Join-Counts

Join-count analysis is a type of point pattern analysis in which the points are divided into two or more categorical (nominal) classes. It can be thought of as a type of covariance or correlogram analysis of point patterns. A “join” is literally a connection (or edge) between two points. Two points can be joined via a connections matrix or by being a certain distance apart.

The principle of join-counts is fairly simple. Assume that the points fall into just two classes, A and B. Join-count analysis works by looking at all pairs of points that are joined, counting the number of BB pairs (for example) and testing whether the count of BB pairs is more or less than would be expected by chance given the total number of A’s and B’s, and the number of pairs of points within the class. A similar approach may be used to look at AA pairs and AB pairs. This is easily extended to cases in which the points fall into more than two classes.

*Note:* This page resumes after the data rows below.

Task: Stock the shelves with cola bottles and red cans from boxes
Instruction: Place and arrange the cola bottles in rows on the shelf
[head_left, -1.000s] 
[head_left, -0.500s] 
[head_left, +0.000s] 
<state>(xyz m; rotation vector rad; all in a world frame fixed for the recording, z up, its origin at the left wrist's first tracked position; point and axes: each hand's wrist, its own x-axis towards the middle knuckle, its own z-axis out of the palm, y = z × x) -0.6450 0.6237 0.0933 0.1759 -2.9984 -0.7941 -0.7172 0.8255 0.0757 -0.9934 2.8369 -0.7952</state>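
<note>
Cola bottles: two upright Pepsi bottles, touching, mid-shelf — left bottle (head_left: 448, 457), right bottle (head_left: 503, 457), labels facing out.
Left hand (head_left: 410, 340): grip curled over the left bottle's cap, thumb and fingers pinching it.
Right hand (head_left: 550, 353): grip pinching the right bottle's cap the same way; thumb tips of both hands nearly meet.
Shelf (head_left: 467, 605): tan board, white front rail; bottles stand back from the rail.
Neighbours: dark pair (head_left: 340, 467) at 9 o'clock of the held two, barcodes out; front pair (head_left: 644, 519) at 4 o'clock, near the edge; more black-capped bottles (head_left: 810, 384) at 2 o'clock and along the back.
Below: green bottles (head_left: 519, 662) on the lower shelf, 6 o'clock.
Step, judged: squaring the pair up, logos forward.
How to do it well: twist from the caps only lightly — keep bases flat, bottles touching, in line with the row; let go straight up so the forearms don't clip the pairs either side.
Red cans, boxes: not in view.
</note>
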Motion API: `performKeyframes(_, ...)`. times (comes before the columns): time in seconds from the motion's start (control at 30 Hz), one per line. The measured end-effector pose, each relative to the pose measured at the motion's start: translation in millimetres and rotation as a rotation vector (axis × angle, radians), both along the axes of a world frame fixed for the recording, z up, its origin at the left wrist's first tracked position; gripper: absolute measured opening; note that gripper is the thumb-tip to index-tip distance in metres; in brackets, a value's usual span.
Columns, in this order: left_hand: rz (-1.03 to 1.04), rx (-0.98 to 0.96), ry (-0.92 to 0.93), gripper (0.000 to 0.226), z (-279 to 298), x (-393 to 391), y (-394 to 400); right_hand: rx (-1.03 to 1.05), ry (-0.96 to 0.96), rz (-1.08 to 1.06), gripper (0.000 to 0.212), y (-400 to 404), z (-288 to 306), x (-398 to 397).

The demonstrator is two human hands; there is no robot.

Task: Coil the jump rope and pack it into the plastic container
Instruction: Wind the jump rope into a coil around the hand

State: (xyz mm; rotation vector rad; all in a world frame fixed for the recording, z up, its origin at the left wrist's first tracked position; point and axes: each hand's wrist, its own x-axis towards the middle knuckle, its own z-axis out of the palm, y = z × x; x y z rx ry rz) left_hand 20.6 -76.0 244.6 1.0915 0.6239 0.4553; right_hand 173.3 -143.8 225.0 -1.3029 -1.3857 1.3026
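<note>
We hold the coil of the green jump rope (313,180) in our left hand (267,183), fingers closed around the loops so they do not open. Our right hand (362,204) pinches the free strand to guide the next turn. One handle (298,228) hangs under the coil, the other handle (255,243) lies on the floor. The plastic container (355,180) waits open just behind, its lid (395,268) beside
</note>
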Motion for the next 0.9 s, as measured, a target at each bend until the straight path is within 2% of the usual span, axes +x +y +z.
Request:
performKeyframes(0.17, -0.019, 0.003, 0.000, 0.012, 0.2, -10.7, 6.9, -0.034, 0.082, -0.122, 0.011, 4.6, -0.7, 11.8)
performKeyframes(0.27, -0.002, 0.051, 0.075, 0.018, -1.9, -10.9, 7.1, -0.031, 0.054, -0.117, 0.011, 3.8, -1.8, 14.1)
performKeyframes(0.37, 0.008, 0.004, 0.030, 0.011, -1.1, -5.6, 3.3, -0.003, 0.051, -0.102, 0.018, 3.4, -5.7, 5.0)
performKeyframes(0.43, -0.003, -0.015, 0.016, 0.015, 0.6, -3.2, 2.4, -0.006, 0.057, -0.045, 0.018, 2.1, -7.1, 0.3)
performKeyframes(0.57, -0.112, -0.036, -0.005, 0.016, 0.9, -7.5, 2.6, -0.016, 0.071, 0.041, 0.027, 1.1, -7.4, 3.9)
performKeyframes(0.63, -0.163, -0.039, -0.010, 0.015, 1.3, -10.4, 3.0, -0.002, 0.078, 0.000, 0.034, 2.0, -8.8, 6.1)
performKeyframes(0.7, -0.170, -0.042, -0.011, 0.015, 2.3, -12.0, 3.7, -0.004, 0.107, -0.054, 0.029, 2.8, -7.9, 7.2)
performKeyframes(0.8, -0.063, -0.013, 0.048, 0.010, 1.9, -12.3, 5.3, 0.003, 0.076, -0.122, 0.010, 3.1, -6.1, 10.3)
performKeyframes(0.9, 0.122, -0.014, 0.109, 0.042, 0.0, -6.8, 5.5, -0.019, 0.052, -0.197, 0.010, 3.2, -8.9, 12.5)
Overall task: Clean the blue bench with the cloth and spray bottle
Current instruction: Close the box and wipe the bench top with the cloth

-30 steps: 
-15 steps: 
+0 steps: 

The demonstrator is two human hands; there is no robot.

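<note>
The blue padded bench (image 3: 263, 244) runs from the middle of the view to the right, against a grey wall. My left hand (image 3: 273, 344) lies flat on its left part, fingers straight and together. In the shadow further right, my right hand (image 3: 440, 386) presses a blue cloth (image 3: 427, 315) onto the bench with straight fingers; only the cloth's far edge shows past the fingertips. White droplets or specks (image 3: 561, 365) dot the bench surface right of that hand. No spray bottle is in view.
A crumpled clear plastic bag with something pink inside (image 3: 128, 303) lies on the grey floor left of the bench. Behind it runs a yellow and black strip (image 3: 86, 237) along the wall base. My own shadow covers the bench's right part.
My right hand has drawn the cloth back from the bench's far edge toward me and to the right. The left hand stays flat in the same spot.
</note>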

The joins are defined by an n x n weight matrix, W, where n is the number of points. W is a form of a connections matrix, in which each entry within the matrix, wij, describes whether points i and j are joined or not. Normally, wij = 1 if two points are joined and 0 if they are not, although other weighting schemes can be used (such as weights equal to the inverse of the distance among the points), particularly when an investigator has an a priori hypothesis about distributions they wish to test (Jumars et al. 1977). Rather than computing the join-count statistics for a single weight matrix, one often uses a series of matrices defining different spatial relationships among the points (e.g., distance classes consisting of points separated by successively longer distances) and calculates the statistic for each matrix. See correlogram analysis for more on this.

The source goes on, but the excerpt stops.